Aleman’s commute begins at 6:15 a.m. when it’s still dark out. When it rains, Aleman’s trip can take as long as two hours and 30 minutes from her home in Homestead to her office at the University of Miami’s medical campus in the city of Miami.
A number of studies over the last decade put Aleman’s plight in a larger context – commuting stresses out women more compared to men.
“Sometimes I’ll be in my car and I just want to go home. I want to turn around and say forget it. I can’t do this today,” said Aleman.
A study out of the U.K. titled “It’s Driving Her Mad” found that women feel the psychological impact of commuting four times as strongly as men.
Dr. Jeff Newport is a psychiatry professor at UM’s Miller School of Medicine.
“It’s more of an issue between mothers and fathers than women versus men,” said Dr. Newport.
He believes the discrepancy began half a century ago. Following WWII, women entered the work force but never reduced the amount of household responsibilities.

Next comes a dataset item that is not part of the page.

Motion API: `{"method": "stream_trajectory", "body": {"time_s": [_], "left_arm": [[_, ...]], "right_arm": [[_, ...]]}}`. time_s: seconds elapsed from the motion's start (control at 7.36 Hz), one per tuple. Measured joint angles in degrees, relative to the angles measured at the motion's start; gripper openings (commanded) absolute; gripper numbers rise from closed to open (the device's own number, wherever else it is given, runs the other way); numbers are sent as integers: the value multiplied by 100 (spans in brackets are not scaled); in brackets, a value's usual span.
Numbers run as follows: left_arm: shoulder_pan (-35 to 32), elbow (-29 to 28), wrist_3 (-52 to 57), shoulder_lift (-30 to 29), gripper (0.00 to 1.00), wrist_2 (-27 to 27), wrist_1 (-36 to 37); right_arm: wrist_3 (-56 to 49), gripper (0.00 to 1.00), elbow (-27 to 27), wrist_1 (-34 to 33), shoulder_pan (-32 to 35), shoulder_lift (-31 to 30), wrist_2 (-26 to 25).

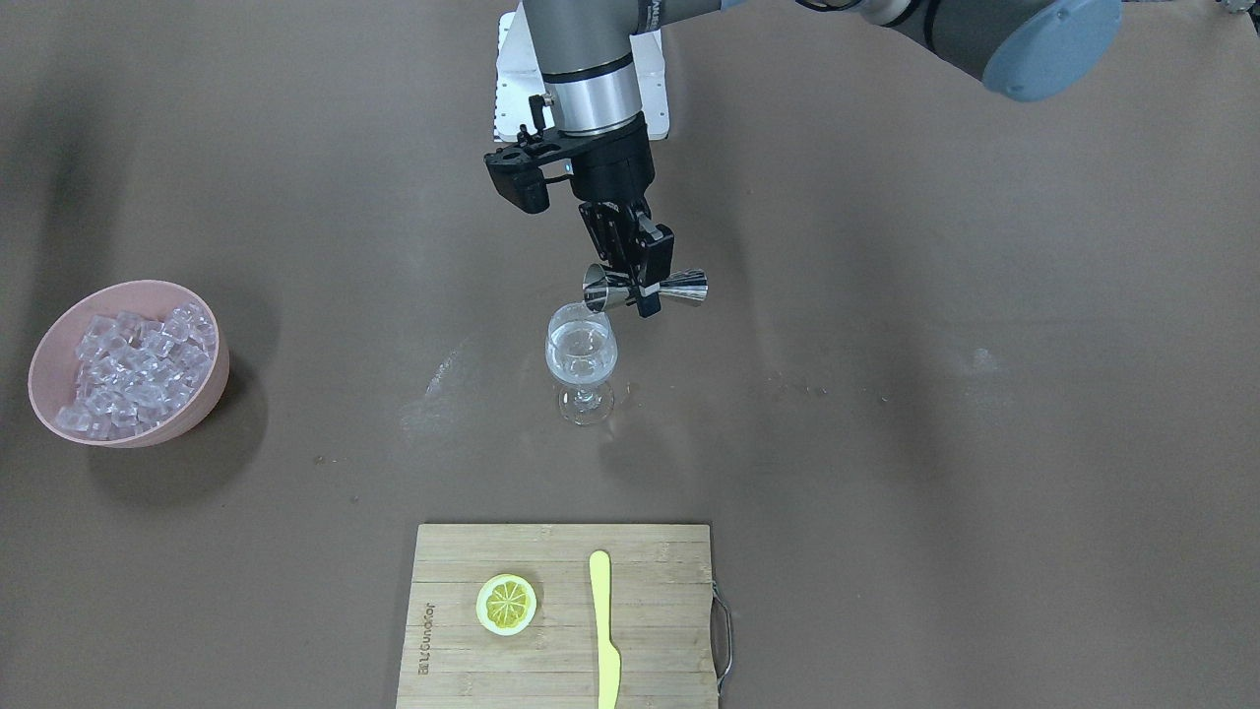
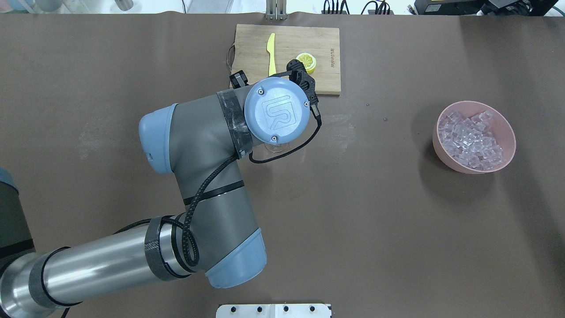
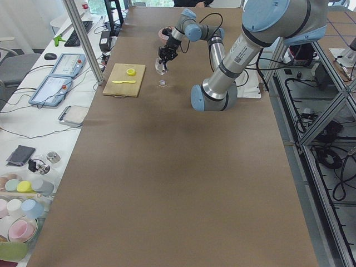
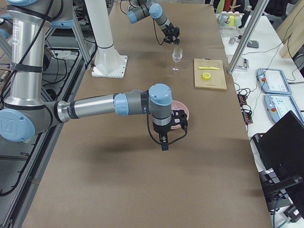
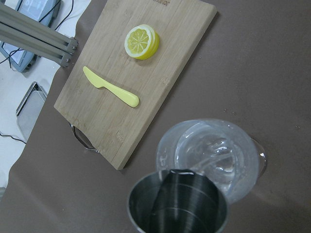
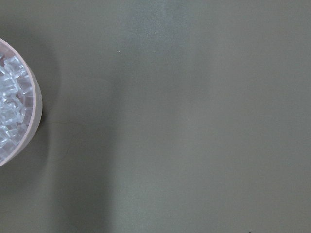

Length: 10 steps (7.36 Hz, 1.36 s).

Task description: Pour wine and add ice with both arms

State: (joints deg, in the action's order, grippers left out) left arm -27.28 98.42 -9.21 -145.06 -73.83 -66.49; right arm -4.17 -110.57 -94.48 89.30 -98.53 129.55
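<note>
Evidently the jigger [image 1: 687, 286] is gripped sideways by the left jaws so wine [image 1: 581, 371] is drained into the wine glass [image 1: 583, 340]; the right jaws' state cannot be told.

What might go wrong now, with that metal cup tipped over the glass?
1. The left pincer holds the jigger on its side, its mouth near the edge of the wine glass rather than over the middle, so a pour might run down the outside onto the table.
2. The jigger hangs close above the rim of this narrow-footed glass; a small slip may knock it over.
</note>
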Motion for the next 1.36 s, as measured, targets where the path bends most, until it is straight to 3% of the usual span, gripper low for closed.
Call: {"method": "stream_trajectory", "body": {"time_s": [0.82,1.36], "left_arm": [[271,-381,57,-428,0,737,837],[326,-441,59,-536,0,808,1132]], "right_arm": [[4,100,18,0,0,-2,0],[3,100,26,0,0,-8,0]]}}
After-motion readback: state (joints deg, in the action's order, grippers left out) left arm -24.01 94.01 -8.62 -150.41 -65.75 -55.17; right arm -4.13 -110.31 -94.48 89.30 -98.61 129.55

“Because of our culture, and the way it has evolved over the years, it does place a disproportional share of the burden upon women,” he said.
Commuting, for women, gets added to an already heavy workload that often includes children and the day-to-day household tasks that come with being a mother.

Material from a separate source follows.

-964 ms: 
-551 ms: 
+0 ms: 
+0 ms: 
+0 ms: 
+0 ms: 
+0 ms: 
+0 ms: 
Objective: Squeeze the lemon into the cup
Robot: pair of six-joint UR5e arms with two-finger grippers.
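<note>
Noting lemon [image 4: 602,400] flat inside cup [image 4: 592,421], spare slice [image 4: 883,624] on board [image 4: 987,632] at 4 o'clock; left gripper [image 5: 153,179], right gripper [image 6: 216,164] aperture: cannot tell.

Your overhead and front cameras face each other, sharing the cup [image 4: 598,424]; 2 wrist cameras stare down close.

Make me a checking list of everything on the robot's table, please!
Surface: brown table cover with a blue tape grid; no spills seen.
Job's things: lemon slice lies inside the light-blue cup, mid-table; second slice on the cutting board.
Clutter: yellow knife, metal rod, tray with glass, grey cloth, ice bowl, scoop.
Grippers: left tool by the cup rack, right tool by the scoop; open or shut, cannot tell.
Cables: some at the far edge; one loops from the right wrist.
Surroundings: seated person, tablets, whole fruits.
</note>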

Aleman said, “I get home and 7 or 7:15 [p.m.] and it’s okay you need to run out and get something for dinner or you need to run out to get something for school for a project for the kids.”
For many women, commuting is not just a matter of getting through rush hour – it’s also running through the list of things that have to get done when they get home.
The study found that even though men still leave earlier, work later and have longer trip times it’s women that are overwhelmed by the bumper to bumper drive.
“When you take the burden of that long drive and place it on the mountain of responsibility that are already being encountered you hit a tipping point,” said Dr. Newport.
He added that tipping point could result in severe anxiety, heart disease and even depression if not checked.
For Aleman, it’s lead to weight gain.
“You’re stuck in a car all day and then you get home and you’re frustrated and maybe you shouldn’t have had that piece of chocolate cake but you just sat in traffic for two hours so you want that piece of chocolate cake or glass of wine or both!” said Aleman.
To avoid the health issues, Newport says to ask for help.
“When responsibilities become unreasonable then your options are basically to delegate those things,” he said.
Pass out the responsibilities to your kids, spouse and family members.